## TASK INSTRUCTIONS:
Give the data again in its entirety, exactly as provided.

## PROVIDED DATA:
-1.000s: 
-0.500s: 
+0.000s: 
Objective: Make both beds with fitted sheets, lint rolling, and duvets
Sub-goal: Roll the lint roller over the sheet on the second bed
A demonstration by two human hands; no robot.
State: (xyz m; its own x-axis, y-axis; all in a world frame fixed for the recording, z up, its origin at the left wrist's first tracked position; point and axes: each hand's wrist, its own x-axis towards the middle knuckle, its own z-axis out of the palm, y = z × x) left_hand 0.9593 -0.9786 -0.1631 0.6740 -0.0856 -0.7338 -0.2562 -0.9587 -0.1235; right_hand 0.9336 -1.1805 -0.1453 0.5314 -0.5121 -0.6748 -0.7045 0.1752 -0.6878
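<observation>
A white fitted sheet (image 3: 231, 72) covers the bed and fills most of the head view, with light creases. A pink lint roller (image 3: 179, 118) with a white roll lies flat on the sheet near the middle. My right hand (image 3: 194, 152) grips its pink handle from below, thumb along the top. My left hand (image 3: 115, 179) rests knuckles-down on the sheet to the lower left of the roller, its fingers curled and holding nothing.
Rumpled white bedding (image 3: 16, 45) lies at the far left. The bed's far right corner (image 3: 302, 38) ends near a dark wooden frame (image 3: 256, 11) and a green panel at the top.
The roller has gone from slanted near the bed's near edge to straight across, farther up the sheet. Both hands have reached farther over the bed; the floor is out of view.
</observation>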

## ANSWER TO THE PROBLEM:
-1.000s: 
-0.500s: 
+0.000s: 
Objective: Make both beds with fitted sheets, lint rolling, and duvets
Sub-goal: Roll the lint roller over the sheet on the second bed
A demonstration by two human hands; no robot.
State: (xyz m; its own x-axis, y-axis; all in a world frame fixed for the recording, z up, its origin at the left wrist's first tracked position; point and axes: each hand's wrist, its own x-axis towards the middle knuckle, its own z-axis out of the palm, y = z × x) left_hand 0.9593 -0.9786 -0.1631 0.6740 -0.0856 -0.7338 -0.2562 -0.9587 -0.1235; right_hand 0.9336 -1.1805 -0.1453 0.5314 -0.5121 -0.6748 -0.7045 0.1752 -0.6878
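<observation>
A white fitted sheet (image 3: 231, 72) covers the bed and fills most of the head view, with light creases. A pink lint roller (image 3: 179, 118) with a white roll lies flat on the sheet near the middle. My right hand (image 3: 194, 152) grips its pink handle from below, thumb along the top. My left hand (image 3: 115, 179) rests knuckles-down on the sheet to the lower left of the roller, its fingers curled and holding nothing.
Rumpled white bedding (image 3: 16, 45) lies at the far left. The bed's far right corner (image 3: 302, 38) ends near a dark wooden frame (image 3: 256, 11) and a green panel at the top.
The roller has gone from slanted near the bed's near edge to straight across, farther up the sheet. Both hands have reached farther over the bed; the floor is out of view.
</observation>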

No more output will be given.